We find echoes of the Black Death in Jewish custom and law even today. For instance, Jews have an old custom on the first day of Rosh Hashannah to go to a body of water, recite some prayers and symbolically cast one’s sins into the sea. Jewish law says one must go to a body of water which is outside the town. Many commentators say that in the time of the Black Death the custom became to do it at a private well or outside the city, not at a public well or inside the city, to reduce the chance of the Christians accusing the Jews of poisoning the well or, later, cursing the waters through magic incantations.
Once the Jews were accused of poisoning the wells, a wave of pogroms ensued. In January 1349, the entire Jewish community in the city of Basel was burned at the stake. The Jewish communities of Freiburg, Augsburg, Nurnberg, Munich, Konigsberg, Regensburg, and other centers, all were either exiled or burned. In Worms, in March 1349, the entire Jewish community committed suicide. In Cologne, the Jews were forced to flee.

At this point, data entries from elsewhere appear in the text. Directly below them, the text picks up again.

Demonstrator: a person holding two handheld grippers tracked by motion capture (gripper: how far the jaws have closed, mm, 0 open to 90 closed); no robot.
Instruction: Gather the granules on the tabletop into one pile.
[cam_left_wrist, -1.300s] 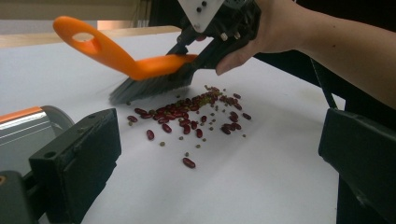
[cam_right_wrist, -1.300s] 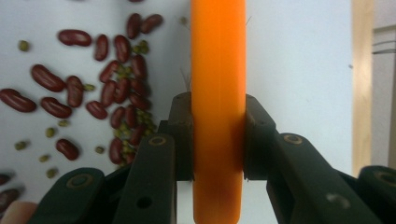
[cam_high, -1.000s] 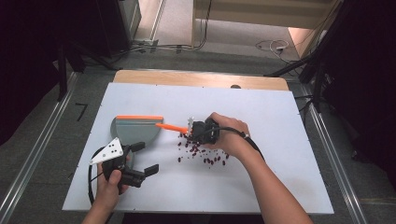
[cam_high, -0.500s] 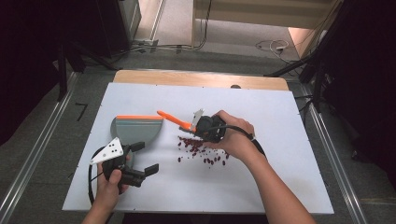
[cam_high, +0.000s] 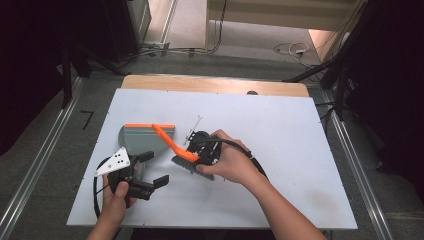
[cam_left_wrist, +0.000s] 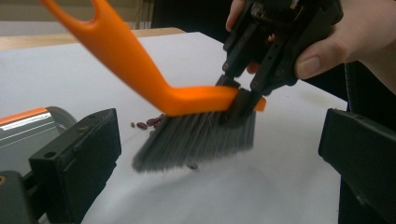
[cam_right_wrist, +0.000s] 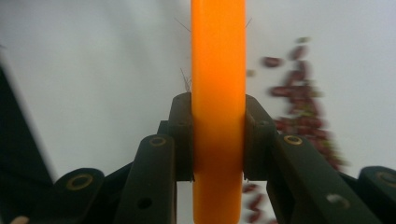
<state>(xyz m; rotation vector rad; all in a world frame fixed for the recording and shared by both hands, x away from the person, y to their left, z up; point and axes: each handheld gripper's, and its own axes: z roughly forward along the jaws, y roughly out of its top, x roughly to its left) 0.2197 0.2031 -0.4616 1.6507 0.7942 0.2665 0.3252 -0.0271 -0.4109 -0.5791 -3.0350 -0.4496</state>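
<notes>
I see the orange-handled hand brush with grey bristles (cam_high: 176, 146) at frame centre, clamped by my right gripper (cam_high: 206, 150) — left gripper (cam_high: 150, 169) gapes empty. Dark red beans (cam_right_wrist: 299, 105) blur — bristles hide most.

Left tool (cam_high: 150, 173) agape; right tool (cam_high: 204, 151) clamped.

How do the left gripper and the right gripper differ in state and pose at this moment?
The right gripper is shut on the orange brush, its jaws pinching the brush's back; the left gripper is open and holds nothing. The right gripper works mid-table with the bristles down by the red beans; the left gripper sits nearer the table's near edge, just in front of the grey dustpan. Both are hand-held, black and two-jawed.
</notes>
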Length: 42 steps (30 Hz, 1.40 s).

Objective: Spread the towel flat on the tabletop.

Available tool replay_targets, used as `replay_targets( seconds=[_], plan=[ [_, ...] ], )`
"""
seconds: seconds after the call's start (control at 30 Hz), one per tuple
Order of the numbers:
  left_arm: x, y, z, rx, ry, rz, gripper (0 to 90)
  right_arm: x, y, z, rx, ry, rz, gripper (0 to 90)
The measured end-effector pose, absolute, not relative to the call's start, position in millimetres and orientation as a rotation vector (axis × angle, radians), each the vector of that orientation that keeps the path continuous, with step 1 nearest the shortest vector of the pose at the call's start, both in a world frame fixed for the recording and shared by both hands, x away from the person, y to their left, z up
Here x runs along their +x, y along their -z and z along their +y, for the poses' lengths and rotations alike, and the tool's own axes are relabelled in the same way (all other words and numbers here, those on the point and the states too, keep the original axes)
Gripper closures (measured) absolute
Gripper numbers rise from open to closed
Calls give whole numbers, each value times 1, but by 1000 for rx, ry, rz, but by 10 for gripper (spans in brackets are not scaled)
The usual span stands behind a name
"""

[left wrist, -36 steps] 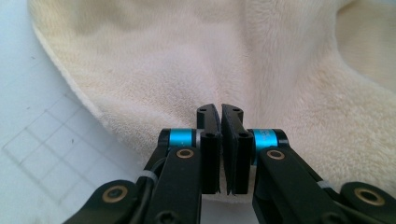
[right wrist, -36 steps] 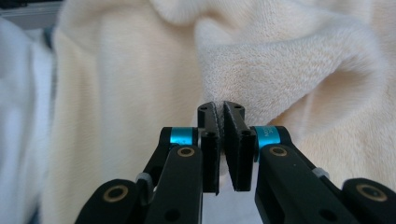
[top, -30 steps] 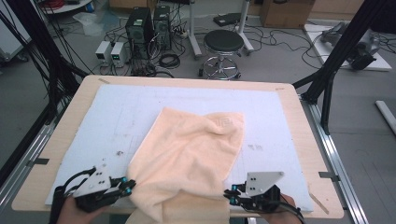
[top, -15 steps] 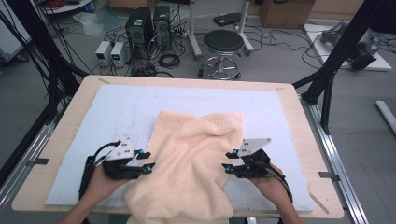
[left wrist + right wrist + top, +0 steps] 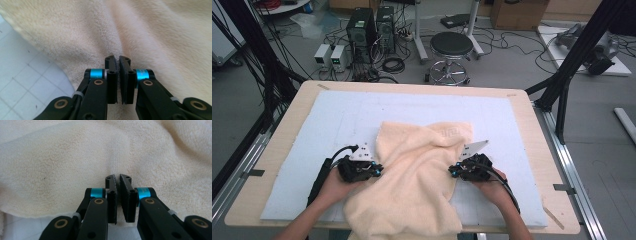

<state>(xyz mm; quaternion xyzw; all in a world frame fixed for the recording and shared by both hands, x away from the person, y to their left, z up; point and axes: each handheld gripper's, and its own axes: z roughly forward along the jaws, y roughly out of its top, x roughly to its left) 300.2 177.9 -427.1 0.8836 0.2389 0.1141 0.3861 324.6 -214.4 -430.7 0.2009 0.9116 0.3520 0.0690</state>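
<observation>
While the cream towel [image 5: 419, 175] lies rumpled across the worktop's [image 5: 522, 107] near edge, I see my left claw [image 5: 374, 170] and right claw [image 5: 453, 171] each pinching its side edges.

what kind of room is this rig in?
Likely a lab or workshop: PC towers and loose cables on the floor, a stool, black frame struts around the table.
</observation>
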Motion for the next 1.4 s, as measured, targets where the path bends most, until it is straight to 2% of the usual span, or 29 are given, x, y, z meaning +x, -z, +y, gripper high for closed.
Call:
replay_targets(
  seconds=[0.17, 0.33, 0.4, 0.43, 0.53, 0.73, 0.83, 0.93, 1.1, 1.2, 1.23, 1.33, 1.4],
  plan=[
    [257, 414, 202, 2212, -285, 580, 853, 306, 416, -217, 523, -1121, 2739, 848],
    [211, 404, 217, 2202, -227, 527, 850, 269, 407, -214, 414, -1128, 2807, 840],
    [203, 403, 218, 2204, -206, 501, 828, 256, 403, -215, 386, -1147, 2813, 778],
    [204, 401, 218, 2202, -212, 495, 789, 253, 401, -217, 390, -1168, 2806, 743],
    [218, 396, 215, 2170, -264, 513, 668, 256, 391, -222, 429, -1187, 2751, 667],
    [275, 392, 203, 2089, -327, 587, 532, 296, 380, -228, 559, -1163, 2626, 554],
    [298, 393, 200, 2031, -346, 618, 516, 320, 388, -233, 656, -1160, 2601, 538],
    [320, 398, 197, 2042, -420, 655, 514, 337, 399, -235, 710, -1109, 2603, 514],
    [353, 424, 196, 2127, -267, 813, 488, 356, 419, -230, 764, -1023, 2653, 472],
    [359, 437, 189, 2203, -242, 826, 460, 361, 430, -223, 742, -963, 2706, 481],
    [357, 437, 186, 2205, -275, 821, 452, 362, 432, -222, 747, -971, 2708, 506],
    [356, 437, 184, 2213, -328, 824, 570, 366, 433, -225, 773, -1018, 2701, 610],
    [356, 436, 185, 2202, -319, 826, 709, 369, 433, -228, 785, -1048, 2708, 724]
  ],
)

In Mainz, which had the largest Jewish community in Europe, the Jews defended themselves against the mob and killed over 200 Christians. Then the Christians came to take revenge. On one day alone, on August 24, 1349, they killed 6,000 Jews in Mainz.
Of the 3,000 Jews in Erfurt, none survived the attack of the Christian mobs. By 1350, those Jews that survived the Black Death itself were destroyed by the ravages of the mobs. The Jewish communities in Antwerp and Brussels were entirely exterminated in 1350. There were almost no Jews left in Germany or the Low Countries by 1351.